Mas os jornais que pautam a agenda institucional do Brasil desprezam o
contexto quando um dado isolado vem a calhar para sua versão da
realidade.
Jornalistas sabem que há profecias que se autorrealizam. Há um
interesse explícito em convencer o leitor, e em especial aquele leitor
que toma decisões importantes em empresas e outras instituições, de que o
país está mergulhado numa crise.
Para esse interesse específico, é importante convencer a sociedade de
que os principais trunfos da política econômica inaugurada há dez anos,
a oferta de emprego e o aumento da renda do trabalhador, estão se
esgotando.
Martelar continuamente a tese de que vivemos uma crise é uma forma
sempre eficiente de produzir alguma crise. No entanto, embora pareça que
a imprensa tradicional atua como partido político de oposição ao atual
governo, essa não é uma afirmação que vale para todas as circunstâncias:
na verdade, conforme se pode apreender da leitura dos jornais e com
respaldo no trabalho do professor Francisco Fonseca, o que se conclui é
que a imprensa atua sempre em favor da ideologia com a qual ela se
identifica. Seja qual for o partido no governo.

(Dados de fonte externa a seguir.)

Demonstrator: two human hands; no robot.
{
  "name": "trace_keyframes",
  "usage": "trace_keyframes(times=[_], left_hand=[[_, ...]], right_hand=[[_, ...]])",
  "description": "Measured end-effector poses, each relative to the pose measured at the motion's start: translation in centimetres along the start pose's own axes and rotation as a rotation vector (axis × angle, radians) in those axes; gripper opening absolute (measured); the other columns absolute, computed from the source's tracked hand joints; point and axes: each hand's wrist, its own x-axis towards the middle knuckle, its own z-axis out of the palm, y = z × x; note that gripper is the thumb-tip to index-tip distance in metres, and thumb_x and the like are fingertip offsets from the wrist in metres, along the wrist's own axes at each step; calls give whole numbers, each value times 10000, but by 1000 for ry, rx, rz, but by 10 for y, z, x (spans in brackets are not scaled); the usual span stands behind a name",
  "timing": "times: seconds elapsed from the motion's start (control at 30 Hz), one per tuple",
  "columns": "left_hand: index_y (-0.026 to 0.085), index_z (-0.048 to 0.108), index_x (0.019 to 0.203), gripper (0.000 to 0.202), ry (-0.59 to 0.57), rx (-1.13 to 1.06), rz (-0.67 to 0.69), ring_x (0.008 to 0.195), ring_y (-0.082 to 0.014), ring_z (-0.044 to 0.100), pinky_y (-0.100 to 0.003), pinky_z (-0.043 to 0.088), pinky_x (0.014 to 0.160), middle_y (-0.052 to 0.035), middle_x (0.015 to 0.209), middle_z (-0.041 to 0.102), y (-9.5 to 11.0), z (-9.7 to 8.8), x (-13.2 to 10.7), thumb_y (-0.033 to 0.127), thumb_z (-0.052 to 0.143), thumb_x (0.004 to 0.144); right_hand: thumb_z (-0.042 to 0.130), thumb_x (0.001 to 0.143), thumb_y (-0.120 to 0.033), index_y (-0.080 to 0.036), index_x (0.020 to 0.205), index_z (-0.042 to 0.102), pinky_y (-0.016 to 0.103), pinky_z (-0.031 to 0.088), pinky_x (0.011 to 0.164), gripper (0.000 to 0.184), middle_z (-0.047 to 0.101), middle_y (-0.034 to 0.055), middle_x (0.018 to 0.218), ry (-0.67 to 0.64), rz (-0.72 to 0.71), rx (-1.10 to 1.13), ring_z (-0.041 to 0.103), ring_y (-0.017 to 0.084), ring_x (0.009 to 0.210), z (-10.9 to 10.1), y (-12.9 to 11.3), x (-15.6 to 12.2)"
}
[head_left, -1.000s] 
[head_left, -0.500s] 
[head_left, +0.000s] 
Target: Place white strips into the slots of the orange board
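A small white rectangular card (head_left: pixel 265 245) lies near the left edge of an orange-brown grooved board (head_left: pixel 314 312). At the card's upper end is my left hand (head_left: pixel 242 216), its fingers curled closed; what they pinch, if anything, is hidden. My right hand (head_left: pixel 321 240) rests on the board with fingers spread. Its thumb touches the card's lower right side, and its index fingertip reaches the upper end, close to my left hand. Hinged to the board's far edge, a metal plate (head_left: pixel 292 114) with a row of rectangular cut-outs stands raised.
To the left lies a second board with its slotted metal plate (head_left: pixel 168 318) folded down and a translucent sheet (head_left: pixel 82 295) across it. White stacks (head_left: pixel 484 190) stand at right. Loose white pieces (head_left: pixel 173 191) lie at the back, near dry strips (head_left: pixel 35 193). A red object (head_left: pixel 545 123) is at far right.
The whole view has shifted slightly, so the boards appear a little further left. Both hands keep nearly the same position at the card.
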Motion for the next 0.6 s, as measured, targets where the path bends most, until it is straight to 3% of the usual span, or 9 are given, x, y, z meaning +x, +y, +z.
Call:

Torna-se oposição a qualquer governo que ouse sair dos dogmas do
chamado liberalismo econômico e da visão de mundo segundo a qual a
sociedade deve ser dirigida por uma elite econômica e intelectual de
perfil conservador. Portanto, é preciso rever a famosa frase do
consultor James Carville, que serviu ao ex-presidente americano Bill
Clinton. Ao explicar a vitória de Clinton, nas eleições de 1992, ele
escreveu num quadro de avisos: “É a economia, estúpido!”
No caso brasileiro, é preciso corrigir:
“Na imprensa tudo é política, estúpido!”.